## WHAT YOU HAVE TO DO
Within the listing below, the lines to output run from the one containing "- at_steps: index" through the one containing "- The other"; copy them exactly and nothing else.
---- DATA PROVIDED
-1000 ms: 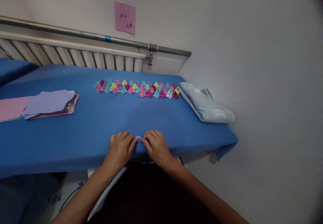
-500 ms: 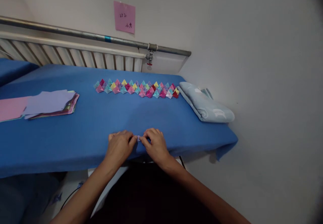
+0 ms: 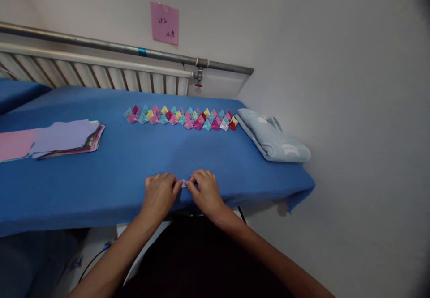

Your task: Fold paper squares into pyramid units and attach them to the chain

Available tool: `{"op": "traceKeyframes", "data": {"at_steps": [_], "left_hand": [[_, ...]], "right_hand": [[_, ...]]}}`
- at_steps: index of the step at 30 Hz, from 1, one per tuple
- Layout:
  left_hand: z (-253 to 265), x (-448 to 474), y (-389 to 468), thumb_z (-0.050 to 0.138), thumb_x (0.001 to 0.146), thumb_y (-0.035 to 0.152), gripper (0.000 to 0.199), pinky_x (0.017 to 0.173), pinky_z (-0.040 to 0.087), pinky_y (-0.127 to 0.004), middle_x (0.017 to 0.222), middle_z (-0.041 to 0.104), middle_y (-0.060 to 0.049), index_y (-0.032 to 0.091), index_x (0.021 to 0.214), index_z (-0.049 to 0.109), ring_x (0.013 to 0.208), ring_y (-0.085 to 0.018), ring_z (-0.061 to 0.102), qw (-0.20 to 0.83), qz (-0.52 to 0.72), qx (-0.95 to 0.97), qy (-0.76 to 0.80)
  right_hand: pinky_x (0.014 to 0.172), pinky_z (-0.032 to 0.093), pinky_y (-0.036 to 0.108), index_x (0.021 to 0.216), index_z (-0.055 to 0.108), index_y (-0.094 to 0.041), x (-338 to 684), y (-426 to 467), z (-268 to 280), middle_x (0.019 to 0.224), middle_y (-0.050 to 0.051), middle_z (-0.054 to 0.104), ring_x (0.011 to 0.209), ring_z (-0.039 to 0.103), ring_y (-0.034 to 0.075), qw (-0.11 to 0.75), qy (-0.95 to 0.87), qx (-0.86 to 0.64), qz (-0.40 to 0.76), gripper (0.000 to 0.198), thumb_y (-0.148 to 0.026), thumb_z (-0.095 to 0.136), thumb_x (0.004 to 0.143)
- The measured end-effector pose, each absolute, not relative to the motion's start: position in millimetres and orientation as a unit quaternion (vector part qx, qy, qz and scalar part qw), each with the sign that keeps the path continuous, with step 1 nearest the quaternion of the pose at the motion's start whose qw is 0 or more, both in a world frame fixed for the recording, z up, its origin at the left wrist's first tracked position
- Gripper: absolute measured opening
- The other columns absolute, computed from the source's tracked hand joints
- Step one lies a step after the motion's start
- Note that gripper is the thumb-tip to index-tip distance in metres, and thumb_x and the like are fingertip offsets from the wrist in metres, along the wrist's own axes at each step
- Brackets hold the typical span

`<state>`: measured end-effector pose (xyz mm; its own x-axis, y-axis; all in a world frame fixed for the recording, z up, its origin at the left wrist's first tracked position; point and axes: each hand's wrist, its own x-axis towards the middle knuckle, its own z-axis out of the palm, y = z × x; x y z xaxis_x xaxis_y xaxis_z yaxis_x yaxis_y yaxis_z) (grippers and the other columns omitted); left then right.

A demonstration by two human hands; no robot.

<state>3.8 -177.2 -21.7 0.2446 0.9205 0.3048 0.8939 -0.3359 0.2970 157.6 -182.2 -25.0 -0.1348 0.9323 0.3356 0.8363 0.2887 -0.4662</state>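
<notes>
A small piece of folded lilac paper (image 3: 183, 184) is pinched between my two hands, close to the table's front edge. My left hand (image 3: 160, 193) grips its left side between thumb and fingers. On the right side, the thumb and fingertips of my right hand (image 3: 205, 191) are closed on it too. Most of the paper is covered by the fingers, so its full shape cannot be made out. Farther back, folded paper diamonds (image 3: 188, 121) in pink, teal, yellow, purple and red stand in close rows.
Stacked sheets of coloured paper (image 3: 63, 137) lie at left, a lilac one on top, beside a pink sheet (image 3: 16, 143). A folded pale blue cloth (image 3: 273, 139) rests at right. Behind the blue-covered table (image 3: 127, 163) are a radiator (image 3: 116, 78) and a pipe (image 3: 101, 45).
Both hands stay on the lilac paper with only a slight shift of the fingers. The whole view has moved a few pixels; the other things lie as before.
</notes>
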Motion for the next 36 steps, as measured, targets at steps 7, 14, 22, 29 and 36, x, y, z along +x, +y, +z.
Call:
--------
## OUTPUT FOR THIS EXERCISE
- at_steps: index of the step at 30 Hz, from 1, one per tuple
- Layout:
  left_hand: z (-253 to 265), x (-448 to 474), y (-389 to 468), thumb_z (-0.050 to 0.138), thumb_x (0.001 to 0.146), thumb_y (-0.035 to 0.152), gripper (0.000 to 0.199), pinky_x (0.017 to 0.173), pinky_z (-0.040 to 0.087), pinky_y (-0.127 to 0.004), middle_x (0.017 to 0.222), middle_z (-0.041 to 0.104), middle_y (-0.060 to 0.049), index_y (-0.032 to 0.091), index_x (0.021 to 0.214), index_z (-0.049 to 0.109), ring_x (0.013 to 0.208), ring_y (-0.085 to 0.018), ring_z (-0.061 to 0.102), qw (-0.20 to 0.83), qz (-0.52 to 0.72), qx (-0.95 to 0.97), qy (-0.76 to 0.80)
  right_hand: pinky_x (0.014 to 0.172), pinky_z (-0.032 to 0.093), pinky_y (-0.036 to 0.108), index_x (0.021 to 0.216), index_z (-0.055 to 0.108), index_y (-0.094 to 0.041), x (-338 to 684), y (-426 to 467), z (-268 to 280), middle_x (0.019 to 0.224), middle_y (-0.050 to 0.051), middle_z (-0.054 to 0.104), ring_x (0.011 to 0.209), ring_z (-0.039 to 0.103), ring_y (-0.034 to 0.075), qw (-0.11 to 0.75), qy (-0.95 to 0.87), qx (-0.86 to 0.64), qz (-0.40 to 0.76), gripper (0.000 to 0.198), thumb_y (-0.148 to 0.026), thumb_z (-0.095 to 0.136), thumb_x (0.004 to 0.143)
- The measured end-effector pose, each absolute, not relative to the motion's start: position in millimetres and orientation as a unit quaternion (vector part qx, qy, qz and scalar part qw), each with the sign that keeps the path continuous, with step 1 nearest the quaternion of the pose at the motion's start whose qw is 0 or more, both in a world frame fixed for the recording, z up, its origin at the left wrist's first tracked position
- Gripper: absolute measured opening
- The other columns absolute, computed from the source's tracked hand joints

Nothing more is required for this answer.